The Rocketeer: Failure to Launch

In this week's episode of the Next Level Nerd Movie Podcast, we discuss the 1991 cult classic "The Rocketeer". The movie was supposed to be the first in a trilogy of films. However, due to a poor box office showing those sequels would never see the light of day. It appears that most of the blame for this is not due to the critical response, but to the box office response.

The film started out with a budget of $35 million dollars, which rose to $40 million, but the overall take was roughly $47 million.

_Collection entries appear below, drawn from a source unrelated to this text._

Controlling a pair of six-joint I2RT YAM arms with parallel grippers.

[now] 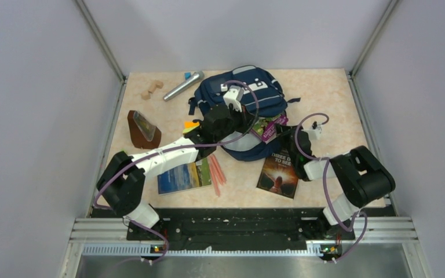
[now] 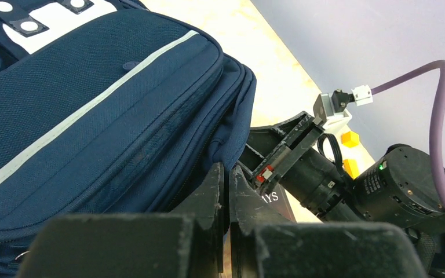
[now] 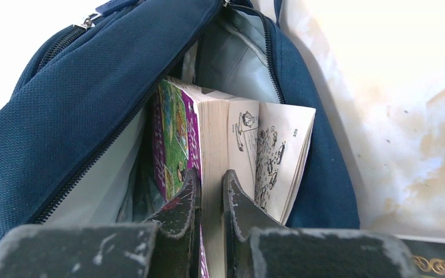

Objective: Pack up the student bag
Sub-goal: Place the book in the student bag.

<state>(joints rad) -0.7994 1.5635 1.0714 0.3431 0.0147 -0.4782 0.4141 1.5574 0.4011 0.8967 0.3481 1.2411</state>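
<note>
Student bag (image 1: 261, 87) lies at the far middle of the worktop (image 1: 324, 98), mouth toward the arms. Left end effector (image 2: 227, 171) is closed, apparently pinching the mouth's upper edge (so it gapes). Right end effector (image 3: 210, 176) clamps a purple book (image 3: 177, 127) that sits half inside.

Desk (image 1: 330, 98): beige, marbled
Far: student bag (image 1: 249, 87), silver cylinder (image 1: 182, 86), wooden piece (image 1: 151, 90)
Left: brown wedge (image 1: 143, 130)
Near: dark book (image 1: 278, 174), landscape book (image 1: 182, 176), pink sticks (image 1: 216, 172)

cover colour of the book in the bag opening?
Purple and green cover on the book; clearest in the right wrist view.
</note>
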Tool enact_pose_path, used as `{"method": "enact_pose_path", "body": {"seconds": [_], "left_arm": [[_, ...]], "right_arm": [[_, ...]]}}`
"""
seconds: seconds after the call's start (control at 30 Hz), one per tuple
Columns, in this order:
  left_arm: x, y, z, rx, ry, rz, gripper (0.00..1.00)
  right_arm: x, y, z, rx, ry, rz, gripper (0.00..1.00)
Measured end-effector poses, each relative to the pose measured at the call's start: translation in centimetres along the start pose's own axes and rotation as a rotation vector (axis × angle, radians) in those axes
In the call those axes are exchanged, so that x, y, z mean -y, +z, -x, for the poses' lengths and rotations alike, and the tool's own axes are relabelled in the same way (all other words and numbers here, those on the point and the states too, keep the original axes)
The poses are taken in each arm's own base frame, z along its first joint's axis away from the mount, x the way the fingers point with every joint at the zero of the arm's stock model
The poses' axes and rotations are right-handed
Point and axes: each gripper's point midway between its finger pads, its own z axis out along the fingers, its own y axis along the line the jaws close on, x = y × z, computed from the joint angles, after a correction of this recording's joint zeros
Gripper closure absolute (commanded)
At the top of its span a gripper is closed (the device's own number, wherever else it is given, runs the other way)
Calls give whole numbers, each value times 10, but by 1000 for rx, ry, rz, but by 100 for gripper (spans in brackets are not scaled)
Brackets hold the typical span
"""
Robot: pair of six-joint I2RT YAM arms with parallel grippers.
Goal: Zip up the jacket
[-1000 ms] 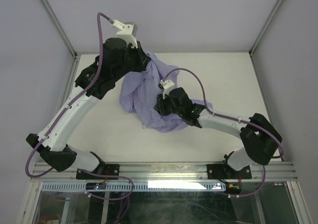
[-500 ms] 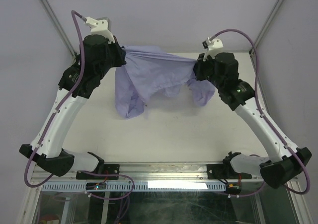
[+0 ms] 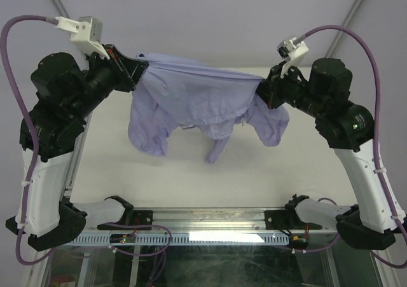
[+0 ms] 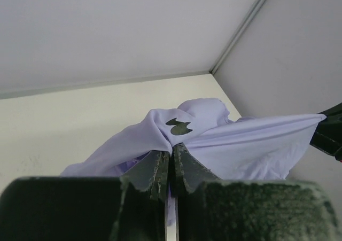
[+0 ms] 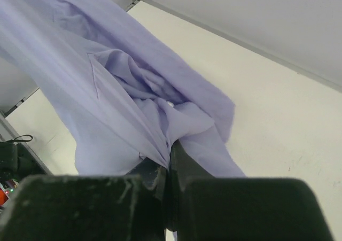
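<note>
1. The left claw (image 3: pixel 136 68) is shut tight on one end of the jacket (image 3: pixel 191 99). In the left wrist view its fingers (image 4: pixel 155 171) meet with cloth pinched between them.
2. The right claw (image 3: pixel 262 91) is likewise clamped on the other end. In the right wrist view the claw (image 5: pixel 170 169) shows no gap, and cloth spills out of it.
3. The jacket hangs in the air between the two claws, above the desk (image 3: pixel 191 179), with its top edge pulled into a line and the rest drooping in folds.
4. The folds hide the jacket's front, so its zipper cannot be made out in any view. Whether the lowest hanging part (image 3: pixel 215 150) touches the desk cannot be told.
5. The left wrist view cuts off the jacket (image 4: pixel 240 145) at its lower edge. A small dark mark (image 4: pixel 179 127) shows on the cloth, though what it is cannot be told.
6. Half a second ago the arms were lower and closer together. Now both are raised and spread wider, and the jacket is stretched further.
7. A second ago the jacket was bunched up at the desk's middle.
8. Count: one jacket, two arms, two claws, one dark mark.
</note>
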Motion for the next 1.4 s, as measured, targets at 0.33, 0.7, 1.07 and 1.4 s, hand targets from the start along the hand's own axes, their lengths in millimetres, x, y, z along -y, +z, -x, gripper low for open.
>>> {"method": "enact_pose_path", "body": {"seconds": [0.33, 0.7, 1.07, 1.4], "left_arm": [[-38, 122, -110, -296, 58, 88, 42], [-104, 164, -271, -645, -17, 273, 4], [-173, 3, -309, -545, -391, 648, 1], [-221, -69, -406, -695, -643, 1117, 1]], "right_arm": [[51, 55, -121, -357, 228, -225, 70], [80, 64, -238, -684, 263, -418, 28], [-71, 137, -263, -709, 31, 35, 17], [-128, 234, -324, -758, -96, 57, 13]]}}
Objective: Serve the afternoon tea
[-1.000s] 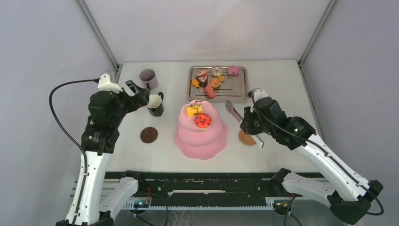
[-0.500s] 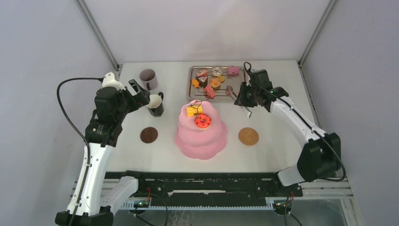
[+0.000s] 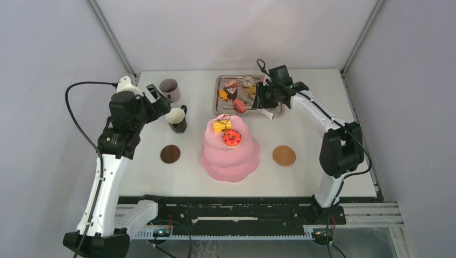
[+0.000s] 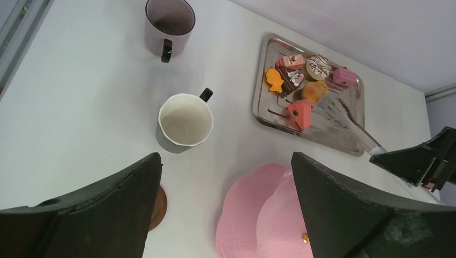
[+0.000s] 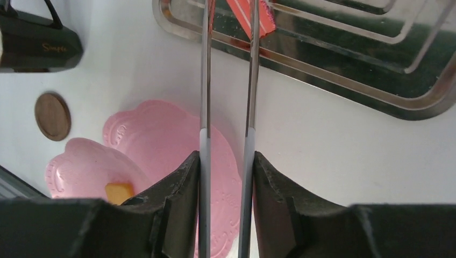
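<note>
Tongs perhaps around red cake

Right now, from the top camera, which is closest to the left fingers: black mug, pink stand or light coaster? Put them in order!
1. Black mug, just beside the left fingers.
2. Pink stand, in the middle.
3. Light coaster, right of the stand, farthest.

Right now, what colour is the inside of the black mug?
White inside the black mug; the left wrist view shows it best.
</note>
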You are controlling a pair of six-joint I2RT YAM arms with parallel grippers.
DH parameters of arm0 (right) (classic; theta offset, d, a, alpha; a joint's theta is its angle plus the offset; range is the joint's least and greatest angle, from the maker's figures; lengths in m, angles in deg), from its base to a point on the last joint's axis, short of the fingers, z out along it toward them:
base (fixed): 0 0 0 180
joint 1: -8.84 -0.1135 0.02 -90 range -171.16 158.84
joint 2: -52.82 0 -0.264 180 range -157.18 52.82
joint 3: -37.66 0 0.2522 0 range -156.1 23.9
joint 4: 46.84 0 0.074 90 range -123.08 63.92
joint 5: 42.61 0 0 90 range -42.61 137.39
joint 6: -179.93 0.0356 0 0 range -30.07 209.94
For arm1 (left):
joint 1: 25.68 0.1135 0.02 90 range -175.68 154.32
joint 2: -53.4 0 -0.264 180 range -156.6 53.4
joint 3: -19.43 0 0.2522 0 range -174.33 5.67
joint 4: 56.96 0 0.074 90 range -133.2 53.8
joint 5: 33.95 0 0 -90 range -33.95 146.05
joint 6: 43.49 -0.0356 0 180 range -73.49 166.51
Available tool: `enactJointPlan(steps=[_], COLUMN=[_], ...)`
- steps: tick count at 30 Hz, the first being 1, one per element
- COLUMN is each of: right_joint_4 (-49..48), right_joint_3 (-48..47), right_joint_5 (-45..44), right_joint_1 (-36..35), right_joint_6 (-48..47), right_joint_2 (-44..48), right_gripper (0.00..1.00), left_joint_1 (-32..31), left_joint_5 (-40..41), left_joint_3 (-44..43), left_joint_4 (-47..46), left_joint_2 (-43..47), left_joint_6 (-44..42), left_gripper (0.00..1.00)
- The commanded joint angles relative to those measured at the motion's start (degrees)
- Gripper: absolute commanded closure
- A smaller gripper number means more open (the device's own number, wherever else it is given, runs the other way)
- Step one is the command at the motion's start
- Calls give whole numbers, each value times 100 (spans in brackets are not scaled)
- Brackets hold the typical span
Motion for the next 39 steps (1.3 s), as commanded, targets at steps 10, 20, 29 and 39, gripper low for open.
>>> enactJointPlan(steps=[10, 20, 29, 39], right_joint_4=[347, 307, 212, 221], right_joint_3=[13, -28, -479, -552], right_joint_5=[92, -541, -558, -488], right_joint_1=[-161, -325, -331, -314], right_joint_6=[-1790, -1974, -2046, -2029], right_joint_2=[-86, -293, -836, -802], right_gripper=[50, 45, 44, 61], left_joint_1=[58, 56, 61, 63], left_joint_5=[65, 61, -9, 16], left_joint_3=[-507, -615, -583, -525], left_joint_4=[-73, -86, -164, -178], left_joint_2=[-219, -375, -449, -355], left_joint_6=[162, 93, 129, 132], left_gripper=[6, 6, 6, 6])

According to a behind-the-scenes article from Entertainment Weekly, "The price of re-creating L.A. in all its 1938 glory, then piling on plenty of airborne special effects, was high. In his famous budget-cutting memo, Disney Studios chairman Jeffrey Katzenberg praised The Rocketeer as an example of the studio’s new cost-consciousness. But even as he was citing the movie as a calculated $35 million gamble, its budget was rising, eventually reaching the $40 million mark. Actually, says Johnston, 'We agreed on $25 million, but once [Disney] started seeing footage, they realized this was a bigger movie than they were anticipating, and they approved overages. The budget kept climbing, but it never got completely out of control.'"

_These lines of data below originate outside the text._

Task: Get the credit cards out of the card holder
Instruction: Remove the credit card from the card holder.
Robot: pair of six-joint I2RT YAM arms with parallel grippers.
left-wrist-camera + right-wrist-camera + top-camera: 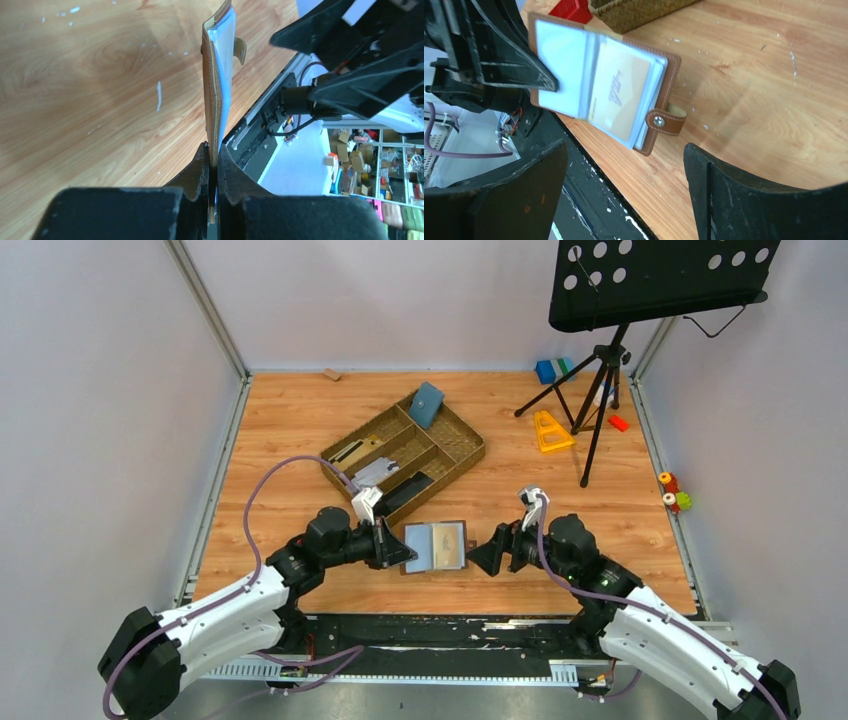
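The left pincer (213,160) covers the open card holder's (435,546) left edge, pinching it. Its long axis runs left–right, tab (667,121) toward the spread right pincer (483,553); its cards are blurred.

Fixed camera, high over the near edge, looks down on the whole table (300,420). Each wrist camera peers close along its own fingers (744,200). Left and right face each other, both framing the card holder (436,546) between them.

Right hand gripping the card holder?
No, the right wrist view shows the right hand wide open and off the card holder, which only the left hand pinches.
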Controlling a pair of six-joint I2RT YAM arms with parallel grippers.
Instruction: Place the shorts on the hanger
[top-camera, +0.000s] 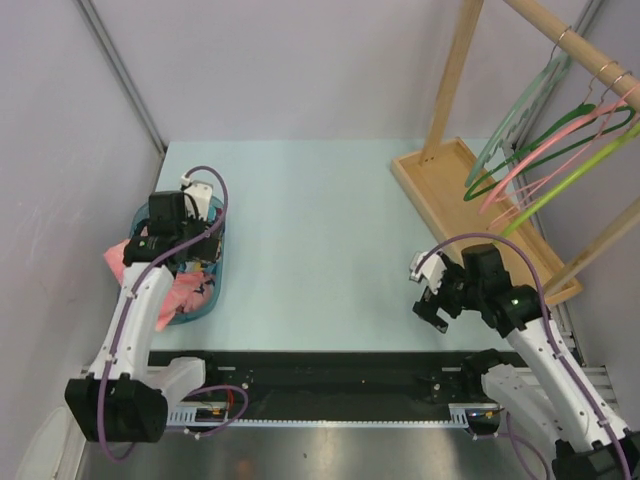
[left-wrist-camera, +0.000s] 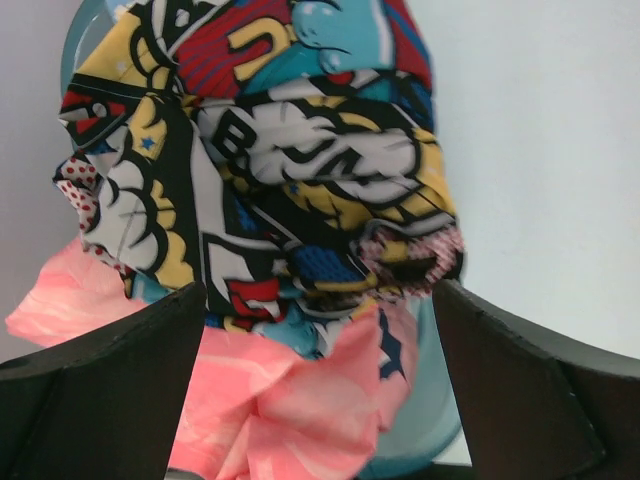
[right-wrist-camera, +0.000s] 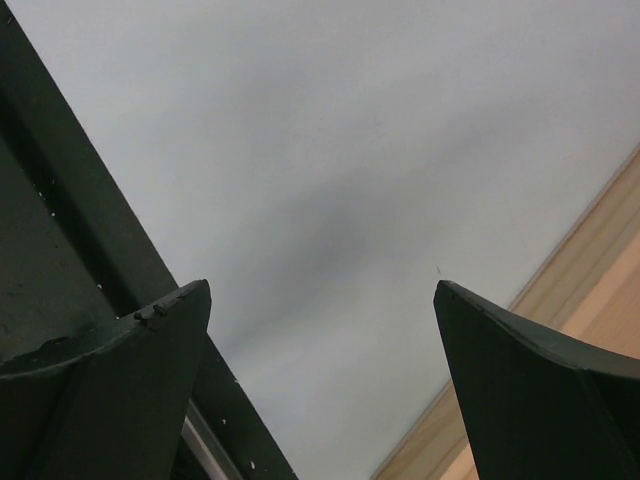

The film also opened just one week after the second largest box office draw of 1991, "Robin Hood: Prince of Thieves". It also received some stiff competition from the Billy Crystal comedy hit "City Slickers".

As mentioned by Entertainment Weekly, Jeffery Katzenberg was concerned with the economic recession and believed that "Magic is the key. Regardless of the recession, people will still leave their VCR's to go to the movie theater... if they are convinced that the experience that waits them there will be magical enough."

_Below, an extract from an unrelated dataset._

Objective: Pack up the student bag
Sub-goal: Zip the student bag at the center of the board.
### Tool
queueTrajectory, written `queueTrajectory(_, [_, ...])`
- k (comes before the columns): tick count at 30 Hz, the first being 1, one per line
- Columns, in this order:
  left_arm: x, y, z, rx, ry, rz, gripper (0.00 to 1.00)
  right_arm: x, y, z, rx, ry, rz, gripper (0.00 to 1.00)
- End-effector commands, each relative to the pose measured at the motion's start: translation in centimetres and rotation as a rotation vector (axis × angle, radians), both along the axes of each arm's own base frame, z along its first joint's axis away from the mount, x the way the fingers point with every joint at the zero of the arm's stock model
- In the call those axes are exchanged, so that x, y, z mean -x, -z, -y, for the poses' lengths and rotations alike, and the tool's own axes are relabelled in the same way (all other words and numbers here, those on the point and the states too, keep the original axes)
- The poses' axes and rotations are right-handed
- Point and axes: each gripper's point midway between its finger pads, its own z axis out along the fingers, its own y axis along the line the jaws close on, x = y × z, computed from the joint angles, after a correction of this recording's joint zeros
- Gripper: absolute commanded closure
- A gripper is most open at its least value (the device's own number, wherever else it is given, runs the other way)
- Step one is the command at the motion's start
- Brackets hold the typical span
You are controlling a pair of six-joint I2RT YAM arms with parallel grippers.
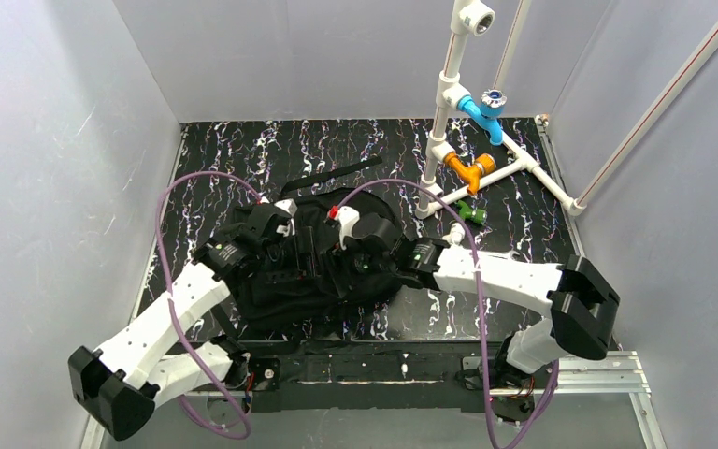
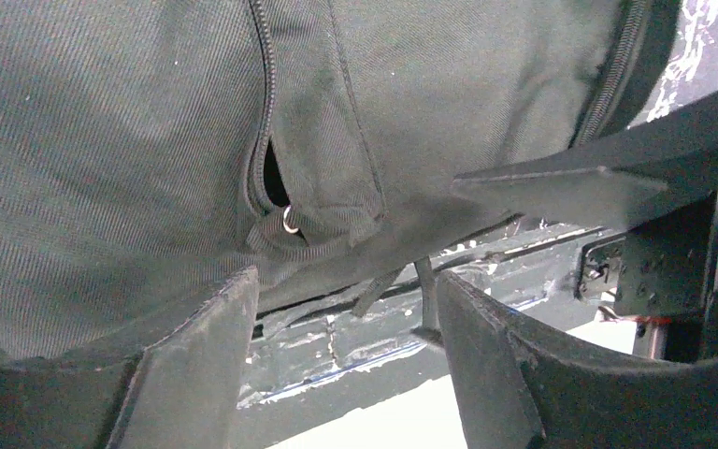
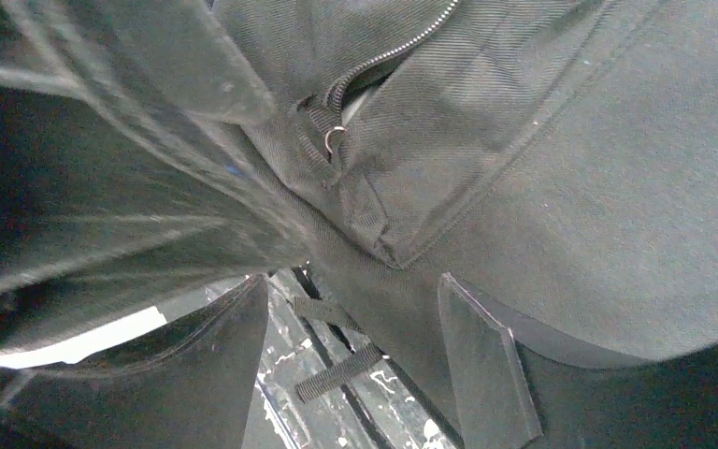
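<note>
Now my left gripper (image 2: 341,309) & right gripper (image 3: 351,318) gape empty over the student bag (image 1: 280,304); I'd pinch the zip pull (image 2: 290,222) squarely, other pinning fabric.

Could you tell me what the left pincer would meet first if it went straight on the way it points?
Probably the student bag: the open left pincer points at its black fabric near the zipper's ring pull, though depth is unclear.
</note>
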Motion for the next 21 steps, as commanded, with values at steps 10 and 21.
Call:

In his fascinatingly insightful leaked memo, Katzenberg talks about how movies that fail are often blamed as being poorly marketed and he argues against how that isn't always the case.

While the memo itself is endlessly entertaining to anyone who is a cinema nerd, the marketing for this film had some undeniable problems.

According to cited sources from Screen Finance on the film's Wikipedia page: "Outside the US and Canada, the film was released through Touchstone Pictures rather than Walt Disney Pictures, in an attempt to attract the teenage audience it did not reach in North America. The Disney tag also was seen to have turned off people who assumed that the film was for children, which was probably the reason why the Walt Disney Home Video logo was not seen on video releases of the film.

In addition, Rocketeer's original Art Deco poster was changed because it failed to draw attention to the cast, including then-current James Bond, Timothy Dalton. A new poster was designed to feature Dalton, Billy Campbell, and Jennifer Connelly prominently. The film also failed in Britain, grossing just over £1 million in its first two weeks at just under 250 screens. The new advertising campaign was being designed while the British promotional campaign for the film was already under way and some theaters still had the stylized United States film poster."

Rumors have swirled for years about sequels or remakes of this movie, but with Disney doing so well in the superhero and graphic novel film genres since acquiring Marvel, it is increasingly less likely we will see another Rocketeer film from them any time soon. However, they are known to roll the dice from time to time and play on nostalgia. So who knows?

It could happen.


If you are a cinema nerd, check out the Den of Geek article about the Katzenberg memo to see all of his prophetic predictions about the movie industry. Disney's continued focus on characters and movie magic are undeniable when you compare the Marvel Cinematic Universe to any of their competitors.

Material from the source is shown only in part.